> **Exercise description**
Of all the lines in these entries, count those that contain "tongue" and give only the total.

[Records drawn from a dataset]
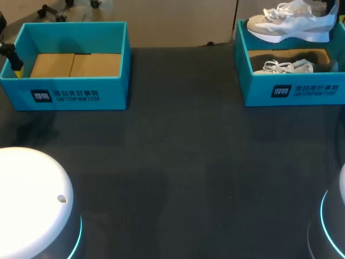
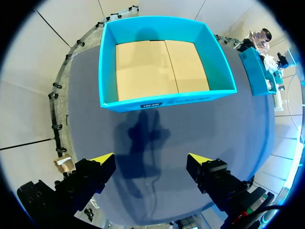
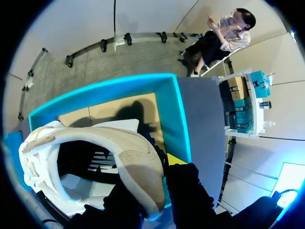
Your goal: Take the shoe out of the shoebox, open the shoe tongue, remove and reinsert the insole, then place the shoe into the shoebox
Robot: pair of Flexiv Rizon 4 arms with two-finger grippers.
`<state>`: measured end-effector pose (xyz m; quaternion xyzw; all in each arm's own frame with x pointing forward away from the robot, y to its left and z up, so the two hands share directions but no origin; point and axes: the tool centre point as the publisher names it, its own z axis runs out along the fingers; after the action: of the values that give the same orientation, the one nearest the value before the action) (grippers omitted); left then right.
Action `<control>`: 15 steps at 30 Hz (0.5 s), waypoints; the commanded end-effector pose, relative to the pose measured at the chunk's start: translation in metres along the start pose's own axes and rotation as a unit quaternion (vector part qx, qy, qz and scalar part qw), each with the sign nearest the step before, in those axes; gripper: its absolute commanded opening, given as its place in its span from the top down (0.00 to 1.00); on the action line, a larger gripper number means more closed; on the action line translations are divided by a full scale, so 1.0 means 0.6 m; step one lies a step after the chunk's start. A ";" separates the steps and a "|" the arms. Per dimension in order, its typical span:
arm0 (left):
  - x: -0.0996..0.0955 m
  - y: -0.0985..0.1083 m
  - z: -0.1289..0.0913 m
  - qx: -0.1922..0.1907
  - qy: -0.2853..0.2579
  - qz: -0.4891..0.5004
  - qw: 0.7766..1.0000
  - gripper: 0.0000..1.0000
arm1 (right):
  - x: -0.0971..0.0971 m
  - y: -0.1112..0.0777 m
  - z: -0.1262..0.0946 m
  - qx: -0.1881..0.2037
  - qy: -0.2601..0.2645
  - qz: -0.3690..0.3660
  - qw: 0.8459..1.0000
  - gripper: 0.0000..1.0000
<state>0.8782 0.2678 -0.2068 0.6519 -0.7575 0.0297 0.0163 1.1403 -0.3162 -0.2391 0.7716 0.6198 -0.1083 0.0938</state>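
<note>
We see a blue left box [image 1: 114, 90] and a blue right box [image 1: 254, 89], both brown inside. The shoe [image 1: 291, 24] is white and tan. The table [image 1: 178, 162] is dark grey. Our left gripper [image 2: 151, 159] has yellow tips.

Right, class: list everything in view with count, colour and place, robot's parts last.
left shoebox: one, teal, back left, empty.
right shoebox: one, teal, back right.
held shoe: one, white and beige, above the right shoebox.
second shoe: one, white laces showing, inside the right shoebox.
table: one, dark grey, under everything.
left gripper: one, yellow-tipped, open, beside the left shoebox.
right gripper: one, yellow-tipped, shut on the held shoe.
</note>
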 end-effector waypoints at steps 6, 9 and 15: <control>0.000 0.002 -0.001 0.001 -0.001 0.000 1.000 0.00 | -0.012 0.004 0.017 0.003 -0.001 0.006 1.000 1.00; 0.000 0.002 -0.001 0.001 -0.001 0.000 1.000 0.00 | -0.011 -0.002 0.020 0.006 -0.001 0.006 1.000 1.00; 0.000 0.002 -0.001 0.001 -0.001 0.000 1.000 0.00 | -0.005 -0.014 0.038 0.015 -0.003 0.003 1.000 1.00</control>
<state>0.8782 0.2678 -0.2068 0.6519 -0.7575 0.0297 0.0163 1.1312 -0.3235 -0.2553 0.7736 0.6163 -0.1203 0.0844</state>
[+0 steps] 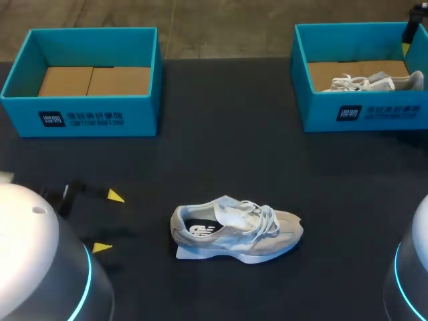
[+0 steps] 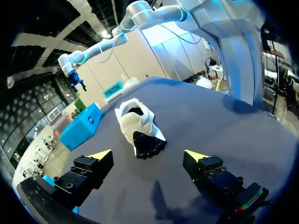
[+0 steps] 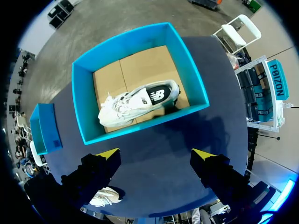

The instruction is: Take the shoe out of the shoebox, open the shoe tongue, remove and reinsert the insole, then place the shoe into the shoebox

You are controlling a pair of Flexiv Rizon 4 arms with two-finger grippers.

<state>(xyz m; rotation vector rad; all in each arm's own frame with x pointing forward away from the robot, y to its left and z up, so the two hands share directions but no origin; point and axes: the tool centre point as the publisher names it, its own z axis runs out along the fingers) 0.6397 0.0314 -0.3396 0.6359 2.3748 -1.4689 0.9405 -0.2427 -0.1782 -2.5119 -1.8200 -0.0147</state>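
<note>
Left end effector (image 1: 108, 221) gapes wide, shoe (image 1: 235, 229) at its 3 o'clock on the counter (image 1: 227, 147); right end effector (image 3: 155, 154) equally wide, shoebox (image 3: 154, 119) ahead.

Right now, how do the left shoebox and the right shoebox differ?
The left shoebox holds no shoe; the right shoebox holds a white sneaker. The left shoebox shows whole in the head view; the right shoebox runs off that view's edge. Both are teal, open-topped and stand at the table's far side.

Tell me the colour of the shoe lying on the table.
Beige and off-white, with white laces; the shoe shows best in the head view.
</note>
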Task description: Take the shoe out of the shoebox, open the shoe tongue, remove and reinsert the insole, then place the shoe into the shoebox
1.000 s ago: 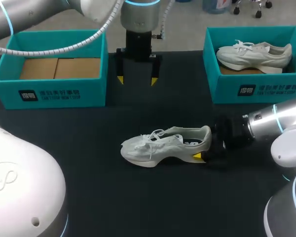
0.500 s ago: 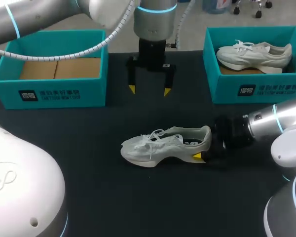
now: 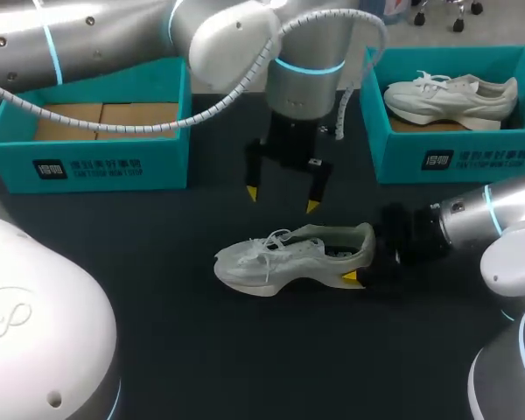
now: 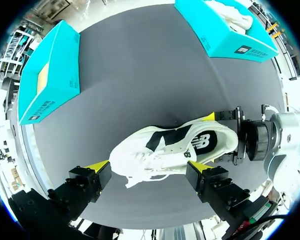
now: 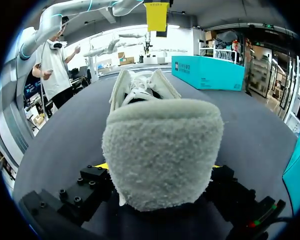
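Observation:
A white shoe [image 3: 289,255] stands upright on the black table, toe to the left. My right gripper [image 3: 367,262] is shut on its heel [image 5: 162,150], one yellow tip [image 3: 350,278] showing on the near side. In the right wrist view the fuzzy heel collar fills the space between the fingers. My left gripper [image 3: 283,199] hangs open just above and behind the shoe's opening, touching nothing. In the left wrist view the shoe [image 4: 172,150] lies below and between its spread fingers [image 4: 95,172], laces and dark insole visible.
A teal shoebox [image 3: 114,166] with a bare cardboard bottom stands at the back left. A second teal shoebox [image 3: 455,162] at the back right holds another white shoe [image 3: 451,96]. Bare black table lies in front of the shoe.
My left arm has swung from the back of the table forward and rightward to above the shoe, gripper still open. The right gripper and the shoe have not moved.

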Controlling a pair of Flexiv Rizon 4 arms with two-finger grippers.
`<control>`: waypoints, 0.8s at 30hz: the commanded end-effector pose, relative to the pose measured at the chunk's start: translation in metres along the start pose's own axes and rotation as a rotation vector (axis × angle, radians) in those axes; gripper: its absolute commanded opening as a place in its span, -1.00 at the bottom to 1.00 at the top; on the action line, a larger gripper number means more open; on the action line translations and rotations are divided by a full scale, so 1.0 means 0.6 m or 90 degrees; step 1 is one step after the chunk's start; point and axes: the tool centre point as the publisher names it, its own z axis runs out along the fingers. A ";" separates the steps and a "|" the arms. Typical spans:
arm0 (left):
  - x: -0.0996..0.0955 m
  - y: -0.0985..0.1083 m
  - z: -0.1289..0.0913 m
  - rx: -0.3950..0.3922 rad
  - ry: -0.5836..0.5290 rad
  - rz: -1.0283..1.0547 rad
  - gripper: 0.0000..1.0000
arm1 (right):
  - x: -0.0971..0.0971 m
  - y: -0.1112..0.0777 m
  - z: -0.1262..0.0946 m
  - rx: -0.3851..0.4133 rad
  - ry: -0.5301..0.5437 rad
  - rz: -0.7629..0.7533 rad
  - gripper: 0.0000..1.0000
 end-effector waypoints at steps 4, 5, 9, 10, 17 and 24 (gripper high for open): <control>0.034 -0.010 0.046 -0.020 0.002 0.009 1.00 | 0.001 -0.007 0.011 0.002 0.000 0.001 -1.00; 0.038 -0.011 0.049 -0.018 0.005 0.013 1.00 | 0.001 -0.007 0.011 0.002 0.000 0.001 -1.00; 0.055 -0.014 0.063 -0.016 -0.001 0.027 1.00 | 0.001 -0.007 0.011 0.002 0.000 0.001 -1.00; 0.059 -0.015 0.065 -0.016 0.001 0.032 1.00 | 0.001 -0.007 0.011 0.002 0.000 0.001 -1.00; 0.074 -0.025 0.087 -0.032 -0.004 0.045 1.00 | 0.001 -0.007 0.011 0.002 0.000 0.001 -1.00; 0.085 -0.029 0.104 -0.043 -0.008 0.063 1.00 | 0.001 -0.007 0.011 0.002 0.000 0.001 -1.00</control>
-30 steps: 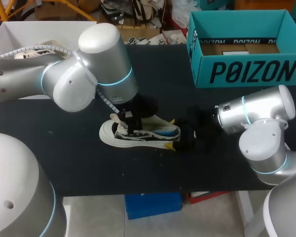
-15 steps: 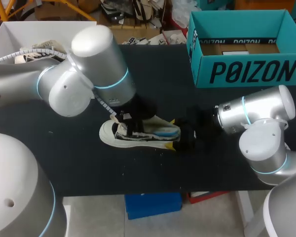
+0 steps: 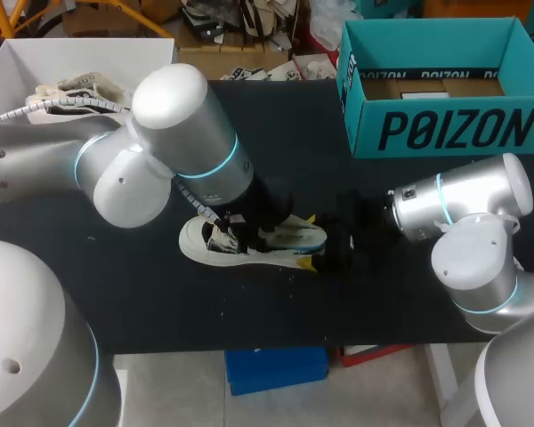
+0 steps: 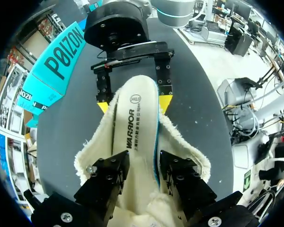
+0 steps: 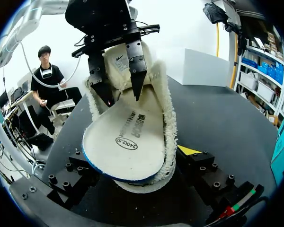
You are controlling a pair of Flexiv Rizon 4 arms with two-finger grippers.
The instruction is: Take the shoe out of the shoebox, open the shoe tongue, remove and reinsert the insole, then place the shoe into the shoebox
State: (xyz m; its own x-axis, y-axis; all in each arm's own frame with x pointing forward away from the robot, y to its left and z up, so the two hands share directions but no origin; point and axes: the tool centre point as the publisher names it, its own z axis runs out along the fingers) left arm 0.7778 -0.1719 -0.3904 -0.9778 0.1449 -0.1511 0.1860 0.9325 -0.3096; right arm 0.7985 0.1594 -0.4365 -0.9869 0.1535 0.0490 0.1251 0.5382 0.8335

> **Solution for this problem**
4